Exercise instructions | Comb the records below for the string "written" and copy each line where it turns up.

Data records |

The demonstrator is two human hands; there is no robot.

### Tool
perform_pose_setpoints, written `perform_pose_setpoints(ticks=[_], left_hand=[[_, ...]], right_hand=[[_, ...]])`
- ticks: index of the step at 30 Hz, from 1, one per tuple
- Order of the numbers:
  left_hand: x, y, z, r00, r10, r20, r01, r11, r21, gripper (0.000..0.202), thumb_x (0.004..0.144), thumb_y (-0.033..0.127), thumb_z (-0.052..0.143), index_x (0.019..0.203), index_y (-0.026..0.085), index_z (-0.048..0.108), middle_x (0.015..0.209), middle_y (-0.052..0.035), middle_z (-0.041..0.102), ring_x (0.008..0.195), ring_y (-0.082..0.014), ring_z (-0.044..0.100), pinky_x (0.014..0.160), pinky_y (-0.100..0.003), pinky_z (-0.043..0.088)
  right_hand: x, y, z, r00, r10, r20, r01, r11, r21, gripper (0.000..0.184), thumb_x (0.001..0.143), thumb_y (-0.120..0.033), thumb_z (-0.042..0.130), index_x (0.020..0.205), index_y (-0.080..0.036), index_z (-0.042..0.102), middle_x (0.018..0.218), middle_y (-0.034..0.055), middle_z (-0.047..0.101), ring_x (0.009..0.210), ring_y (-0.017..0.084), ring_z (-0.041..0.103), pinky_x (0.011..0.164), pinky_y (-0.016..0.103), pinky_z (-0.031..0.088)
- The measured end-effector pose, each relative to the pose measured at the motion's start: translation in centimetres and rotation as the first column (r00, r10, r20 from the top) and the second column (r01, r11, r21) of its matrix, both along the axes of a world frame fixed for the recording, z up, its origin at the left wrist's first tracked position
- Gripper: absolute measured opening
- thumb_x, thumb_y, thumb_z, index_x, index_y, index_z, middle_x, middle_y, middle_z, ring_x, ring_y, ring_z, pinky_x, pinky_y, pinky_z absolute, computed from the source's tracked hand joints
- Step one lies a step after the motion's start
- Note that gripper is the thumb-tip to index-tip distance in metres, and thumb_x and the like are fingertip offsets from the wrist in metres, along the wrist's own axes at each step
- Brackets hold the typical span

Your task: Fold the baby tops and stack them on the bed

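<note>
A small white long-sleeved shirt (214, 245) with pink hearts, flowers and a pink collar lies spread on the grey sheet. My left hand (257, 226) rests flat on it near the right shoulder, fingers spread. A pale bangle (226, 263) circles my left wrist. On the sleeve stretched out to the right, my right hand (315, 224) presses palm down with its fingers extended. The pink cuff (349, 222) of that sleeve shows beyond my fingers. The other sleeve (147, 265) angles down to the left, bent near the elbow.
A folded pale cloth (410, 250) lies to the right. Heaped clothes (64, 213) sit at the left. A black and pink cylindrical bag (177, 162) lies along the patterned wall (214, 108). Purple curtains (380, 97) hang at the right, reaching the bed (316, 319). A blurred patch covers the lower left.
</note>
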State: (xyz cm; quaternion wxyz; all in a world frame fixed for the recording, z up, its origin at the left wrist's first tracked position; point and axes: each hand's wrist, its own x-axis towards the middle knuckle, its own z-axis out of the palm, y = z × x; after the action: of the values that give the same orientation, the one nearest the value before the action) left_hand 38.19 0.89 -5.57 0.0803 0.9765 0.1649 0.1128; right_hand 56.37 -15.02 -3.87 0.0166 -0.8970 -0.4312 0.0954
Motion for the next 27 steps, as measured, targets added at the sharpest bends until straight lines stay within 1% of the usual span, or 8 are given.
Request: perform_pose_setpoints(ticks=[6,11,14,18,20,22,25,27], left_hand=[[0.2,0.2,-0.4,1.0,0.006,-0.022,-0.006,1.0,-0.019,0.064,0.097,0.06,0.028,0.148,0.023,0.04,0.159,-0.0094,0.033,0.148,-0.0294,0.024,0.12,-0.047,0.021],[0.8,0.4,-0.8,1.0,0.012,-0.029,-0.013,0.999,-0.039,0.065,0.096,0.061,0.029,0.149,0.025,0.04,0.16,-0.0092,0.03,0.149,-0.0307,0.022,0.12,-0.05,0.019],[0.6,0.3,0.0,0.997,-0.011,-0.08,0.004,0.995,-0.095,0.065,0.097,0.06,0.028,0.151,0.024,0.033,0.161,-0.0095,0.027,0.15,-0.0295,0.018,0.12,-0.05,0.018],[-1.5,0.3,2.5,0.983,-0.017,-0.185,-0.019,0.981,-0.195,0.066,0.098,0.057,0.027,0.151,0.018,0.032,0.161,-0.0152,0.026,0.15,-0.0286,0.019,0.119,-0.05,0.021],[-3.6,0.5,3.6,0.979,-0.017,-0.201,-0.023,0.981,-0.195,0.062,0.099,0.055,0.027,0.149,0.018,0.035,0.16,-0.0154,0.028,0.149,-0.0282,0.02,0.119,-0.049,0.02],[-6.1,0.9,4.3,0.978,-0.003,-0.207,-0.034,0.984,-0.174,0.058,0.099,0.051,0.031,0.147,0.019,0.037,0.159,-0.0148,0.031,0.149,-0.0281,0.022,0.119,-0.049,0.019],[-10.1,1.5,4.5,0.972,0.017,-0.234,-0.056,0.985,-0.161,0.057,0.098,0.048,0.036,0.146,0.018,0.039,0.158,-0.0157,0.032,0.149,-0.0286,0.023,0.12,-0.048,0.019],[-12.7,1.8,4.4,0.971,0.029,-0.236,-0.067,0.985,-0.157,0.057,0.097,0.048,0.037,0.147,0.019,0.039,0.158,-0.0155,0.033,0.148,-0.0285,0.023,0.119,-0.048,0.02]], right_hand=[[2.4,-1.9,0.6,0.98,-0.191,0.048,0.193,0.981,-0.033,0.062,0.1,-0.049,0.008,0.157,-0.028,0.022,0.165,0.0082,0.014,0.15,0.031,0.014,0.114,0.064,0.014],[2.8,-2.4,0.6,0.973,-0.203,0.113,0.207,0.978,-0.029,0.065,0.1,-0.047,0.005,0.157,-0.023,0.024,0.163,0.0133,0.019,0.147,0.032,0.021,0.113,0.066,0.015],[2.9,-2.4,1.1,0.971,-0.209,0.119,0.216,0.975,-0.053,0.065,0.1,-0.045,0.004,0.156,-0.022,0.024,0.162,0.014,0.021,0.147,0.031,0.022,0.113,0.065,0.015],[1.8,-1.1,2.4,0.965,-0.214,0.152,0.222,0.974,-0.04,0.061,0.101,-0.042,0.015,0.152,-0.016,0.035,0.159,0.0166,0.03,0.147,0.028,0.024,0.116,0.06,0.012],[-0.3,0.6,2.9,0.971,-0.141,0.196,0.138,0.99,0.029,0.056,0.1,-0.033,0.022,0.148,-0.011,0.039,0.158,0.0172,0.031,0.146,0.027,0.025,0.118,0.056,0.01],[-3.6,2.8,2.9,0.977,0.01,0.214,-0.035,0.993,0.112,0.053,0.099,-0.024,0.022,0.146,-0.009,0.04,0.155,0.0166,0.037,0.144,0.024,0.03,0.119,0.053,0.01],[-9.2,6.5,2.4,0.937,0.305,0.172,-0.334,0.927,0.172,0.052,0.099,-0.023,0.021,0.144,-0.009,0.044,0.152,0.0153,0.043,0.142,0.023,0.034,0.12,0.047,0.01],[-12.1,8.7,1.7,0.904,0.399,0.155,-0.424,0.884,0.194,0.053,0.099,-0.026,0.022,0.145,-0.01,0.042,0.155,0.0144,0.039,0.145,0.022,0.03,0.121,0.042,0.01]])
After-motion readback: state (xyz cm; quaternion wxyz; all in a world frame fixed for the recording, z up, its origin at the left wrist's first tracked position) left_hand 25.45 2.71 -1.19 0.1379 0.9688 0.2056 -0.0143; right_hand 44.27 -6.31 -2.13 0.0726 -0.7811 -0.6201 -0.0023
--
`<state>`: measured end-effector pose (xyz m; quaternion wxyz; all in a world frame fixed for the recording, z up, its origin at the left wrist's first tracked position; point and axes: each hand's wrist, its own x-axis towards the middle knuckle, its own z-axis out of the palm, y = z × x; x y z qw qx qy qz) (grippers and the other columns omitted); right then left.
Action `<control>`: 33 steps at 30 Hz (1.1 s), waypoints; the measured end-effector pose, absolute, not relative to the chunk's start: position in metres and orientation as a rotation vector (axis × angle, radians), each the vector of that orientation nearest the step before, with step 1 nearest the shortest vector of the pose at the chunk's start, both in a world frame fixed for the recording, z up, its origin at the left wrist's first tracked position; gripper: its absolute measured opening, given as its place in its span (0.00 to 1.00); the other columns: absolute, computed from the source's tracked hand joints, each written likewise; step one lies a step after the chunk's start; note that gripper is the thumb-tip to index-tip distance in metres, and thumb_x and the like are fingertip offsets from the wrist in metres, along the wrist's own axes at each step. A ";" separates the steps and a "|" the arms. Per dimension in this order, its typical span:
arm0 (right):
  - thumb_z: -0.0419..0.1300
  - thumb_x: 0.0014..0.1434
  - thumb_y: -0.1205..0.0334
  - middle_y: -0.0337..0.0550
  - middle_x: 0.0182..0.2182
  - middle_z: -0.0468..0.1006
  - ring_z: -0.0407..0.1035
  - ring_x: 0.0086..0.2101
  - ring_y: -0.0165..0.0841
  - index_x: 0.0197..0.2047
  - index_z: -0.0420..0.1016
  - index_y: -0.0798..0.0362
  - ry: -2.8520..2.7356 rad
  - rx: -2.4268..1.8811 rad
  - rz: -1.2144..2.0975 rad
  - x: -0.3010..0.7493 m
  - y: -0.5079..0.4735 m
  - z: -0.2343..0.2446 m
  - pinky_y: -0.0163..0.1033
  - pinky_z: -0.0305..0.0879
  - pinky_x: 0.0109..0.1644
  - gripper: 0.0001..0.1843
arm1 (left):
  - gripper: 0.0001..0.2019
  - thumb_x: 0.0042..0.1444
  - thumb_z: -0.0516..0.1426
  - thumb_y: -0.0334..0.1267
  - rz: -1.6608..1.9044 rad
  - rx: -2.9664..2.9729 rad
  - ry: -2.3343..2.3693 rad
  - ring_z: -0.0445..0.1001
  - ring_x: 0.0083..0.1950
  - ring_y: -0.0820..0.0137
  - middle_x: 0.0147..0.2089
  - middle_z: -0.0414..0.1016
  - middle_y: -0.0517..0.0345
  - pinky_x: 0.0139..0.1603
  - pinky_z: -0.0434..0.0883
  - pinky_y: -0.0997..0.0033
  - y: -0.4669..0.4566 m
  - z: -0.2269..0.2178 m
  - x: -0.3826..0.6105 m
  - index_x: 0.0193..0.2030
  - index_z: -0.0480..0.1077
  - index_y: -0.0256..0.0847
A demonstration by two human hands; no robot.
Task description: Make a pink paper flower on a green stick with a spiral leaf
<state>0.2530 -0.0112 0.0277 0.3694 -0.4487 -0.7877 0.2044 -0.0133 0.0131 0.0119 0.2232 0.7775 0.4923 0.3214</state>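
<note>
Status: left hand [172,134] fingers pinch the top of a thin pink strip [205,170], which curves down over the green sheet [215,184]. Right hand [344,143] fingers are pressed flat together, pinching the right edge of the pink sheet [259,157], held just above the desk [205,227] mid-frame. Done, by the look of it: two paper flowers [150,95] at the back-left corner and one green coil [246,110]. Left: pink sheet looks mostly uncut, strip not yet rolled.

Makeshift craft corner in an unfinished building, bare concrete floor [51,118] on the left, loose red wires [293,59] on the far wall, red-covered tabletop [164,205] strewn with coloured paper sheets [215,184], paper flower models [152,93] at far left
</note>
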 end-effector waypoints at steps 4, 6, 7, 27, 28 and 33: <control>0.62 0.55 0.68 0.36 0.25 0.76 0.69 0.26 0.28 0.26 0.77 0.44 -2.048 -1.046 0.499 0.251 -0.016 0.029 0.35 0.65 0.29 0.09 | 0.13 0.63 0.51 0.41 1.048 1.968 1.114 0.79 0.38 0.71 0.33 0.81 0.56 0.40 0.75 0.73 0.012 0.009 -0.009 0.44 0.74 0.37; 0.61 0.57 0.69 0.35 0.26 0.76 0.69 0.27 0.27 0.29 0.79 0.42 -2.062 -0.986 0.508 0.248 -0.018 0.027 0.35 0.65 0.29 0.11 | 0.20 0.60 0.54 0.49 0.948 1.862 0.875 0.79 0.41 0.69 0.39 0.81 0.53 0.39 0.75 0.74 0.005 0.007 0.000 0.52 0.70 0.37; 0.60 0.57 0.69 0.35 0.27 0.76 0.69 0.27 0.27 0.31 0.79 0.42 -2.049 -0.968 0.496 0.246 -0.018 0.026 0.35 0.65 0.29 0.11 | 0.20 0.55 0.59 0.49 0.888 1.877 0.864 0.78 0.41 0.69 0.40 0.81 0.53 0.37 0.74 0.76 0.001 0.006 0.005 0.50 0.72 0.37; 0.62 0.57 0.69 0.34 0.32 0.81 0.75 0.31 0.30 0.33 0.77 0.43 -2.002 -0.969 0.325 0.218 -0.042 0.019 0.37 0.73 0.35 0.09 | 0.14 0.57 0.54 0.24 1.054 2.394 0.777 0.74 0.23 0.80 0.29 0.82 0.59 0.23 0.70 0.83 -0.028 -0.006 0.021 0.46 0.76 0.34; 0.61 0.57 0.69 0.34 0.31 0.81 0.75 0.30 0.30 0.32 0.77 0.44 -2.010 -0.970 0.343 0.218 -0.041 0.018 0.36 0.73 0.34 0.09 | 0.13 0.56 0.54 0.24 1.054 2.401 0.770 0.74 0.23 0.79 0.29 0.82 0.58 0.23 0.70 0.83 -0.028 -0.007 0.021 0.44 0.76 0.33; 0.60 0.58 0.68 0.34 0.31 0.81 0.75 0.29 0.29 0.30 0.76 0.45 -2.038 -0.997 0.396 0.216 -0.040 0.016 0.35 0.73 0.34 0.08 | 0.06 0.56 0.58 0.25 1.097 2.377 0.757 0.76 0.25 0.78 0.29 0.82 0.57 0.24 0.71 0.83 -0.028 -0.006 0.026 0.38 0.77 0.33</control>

Task output |
perform_pose_setpoints, written `perform_pose_setpoints(ticks=[_], left_hand=[[_, ...]], right_hand=[[_, ...]])`
Action `<control>`: 33 steps at 30 Hz (1.1 s), waypoints; the measured end-effector pose, absolute, not relative to the chunk's start: position in metres and orientation as a rotation vector (axis × angle, radians), each the vector of that orientation nearest the step before, with step 1 nearest the shortest vector of the pose at the chunk's start, both in a world frame fixed for the recording, z up, its origin at the left wrist's first tracked position; gripper: its absolute measured opening, given as its place in its span (0.00 to 1.00); the other columns: absolute, computed from the source's tracked hand joints, each written likewise; step one lies a step after the chunk's start; note that gripper is the thumb-tip to index-tip distance in metres, and thumb_x and the like are fingertip offsets from the wrist in metres, along the wrist's own axes at each step. A ";" separates the steps and a "|" the arms. Per dimension in this order, its typical span:

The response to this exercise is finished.